U.S. patent (U.S. Pat. No. 4,263,644 to Zellmer) discloses a switched DC-to-DC converter in a power supply being powered by input line current from an external power source and driven by voltage pulses from a variable duty cycle pulse width modulator for converting a DC input voltage to a DC supply voltage of a different value that is applied to a load impedance. A comparator monitors the supply voltage for producing an error voltage that biases the modulator for adjusting the width of the voltage pulses, and thus the duty cycle of the converter, for maintaining the supply voltage relatively constant. An RC circuit integrates the voltage pulses for producing an indication of the average value thereof, which is directly related to the value of line current drawn by the converter. When the average value of voltage pulses exceeds a reference voltage, the value of bias voltage is limited for establishing the maximum width of voltage pulses and duty cycle of the converter, and thereby limit the maximum line current drawn by the power supply.
U.S. patent (U.S. Pat. No. 7,414,377 to Mayhew et al.) describes a motor controller system comprising solid-state switches for connection between an AC line and motor terminals for controlling application of AC power to the motor. A sensor senses AC line voltage. A control circuit controls operation of the solid-state switches. The control circuit ramps switch current during a start mode and selectively holds switch current during the start mode if sensed voltage drops below a threshold amount.

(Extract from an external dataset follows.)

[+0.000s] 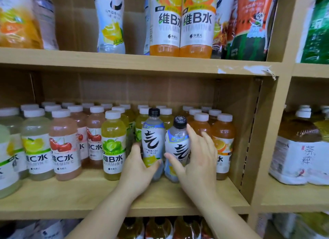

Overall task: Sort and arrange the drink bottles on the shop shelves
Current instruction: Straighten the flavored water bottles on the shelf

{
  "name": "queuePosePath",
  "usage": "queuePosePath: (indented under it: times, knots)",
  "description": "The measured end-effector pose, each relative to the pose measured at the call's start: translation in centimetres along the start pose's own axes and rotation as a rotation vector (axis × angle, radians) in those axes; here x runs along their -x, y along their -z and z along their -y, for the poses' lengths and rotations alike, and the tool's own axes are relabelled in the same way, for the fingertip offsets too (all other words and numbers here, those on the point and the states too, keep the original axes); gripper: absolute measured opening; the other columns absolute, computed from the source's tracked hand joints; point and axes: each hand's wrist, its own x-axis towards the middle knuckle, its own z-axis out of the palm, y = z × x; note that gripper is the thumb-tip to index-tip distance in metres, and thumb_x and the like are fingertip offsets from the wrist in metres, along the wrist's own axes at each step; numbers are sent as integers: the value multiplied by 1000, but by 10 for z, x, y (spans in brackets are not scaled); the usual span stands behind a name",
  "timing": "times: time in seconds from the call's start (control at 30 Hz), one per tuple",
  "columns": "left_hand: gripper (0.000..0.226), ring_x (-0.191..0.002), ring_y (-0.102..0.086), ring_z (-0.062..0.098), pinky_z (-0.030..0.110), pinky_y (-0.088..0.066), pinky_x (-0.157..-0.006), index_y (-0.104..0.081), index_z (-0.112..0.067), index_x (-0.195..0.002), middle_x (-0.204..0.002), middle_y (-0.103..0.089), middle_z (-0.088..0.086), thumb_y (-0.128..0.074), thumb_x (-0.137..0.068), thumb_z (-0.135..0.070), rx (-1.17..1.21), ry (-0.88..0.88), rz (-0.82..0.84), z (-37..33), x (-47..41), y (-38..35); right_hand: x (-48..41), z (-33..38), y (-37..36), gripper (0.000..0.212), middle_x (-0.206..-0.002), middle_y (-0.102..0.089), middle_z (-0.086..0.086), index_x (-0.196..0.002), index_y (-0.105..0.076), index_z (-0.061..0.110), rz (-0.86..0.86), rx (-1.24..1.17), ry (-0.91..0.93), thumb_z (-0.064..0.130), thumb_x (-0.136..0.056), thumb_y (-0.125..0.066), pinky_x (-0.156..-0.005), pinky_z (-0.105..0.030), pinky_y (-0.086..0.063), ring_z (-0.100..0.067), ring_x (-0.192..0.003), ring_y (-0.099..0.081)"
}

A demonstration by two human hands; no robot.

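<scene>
Two black-capped sparkling-water bottles with white labels stand among the vitamin drinks on the middle shelf (99,196). My left hand (137,169) grips the lower part of the upright left bottle (152,140). The right bottle (178,146) leans to the left, and my right hand (197,160) holds it from its right side, thumb across the front. Rows of white-capped bottles fill the shelf: yellow lemon (36,146), pink cherry (64,146), green-yellow lime (113,146) and orange (223,144).
The upper shelf carries two tall orange vitamin bottles (181,23), a white lemon bottle (110,21) and a watermelon-print pack (249,28). Large tea bottles (299,149) stand in the right bay behind a wooden upright (263,132). More bottles sit on the shelf below.
</scene>
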Motion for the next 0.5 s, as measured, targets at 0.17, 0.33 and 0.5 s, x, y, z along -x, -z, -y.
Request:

Furthermore Texas Instruments has published an application note “Fully Integrated Switch-Mode One-Cell Li-Ion Charger with Full USB compliance and USB-OTG support” describing a charge management device for single cell batteries, wherein charge parameters can be programmed through an I2C interface. The bQ24150/1 charge management device integrates a synchronous PWM controller, power MOSFETs, input current sensing, high accuracy current and voltage regulation, and charge termination, into a small WCSP package.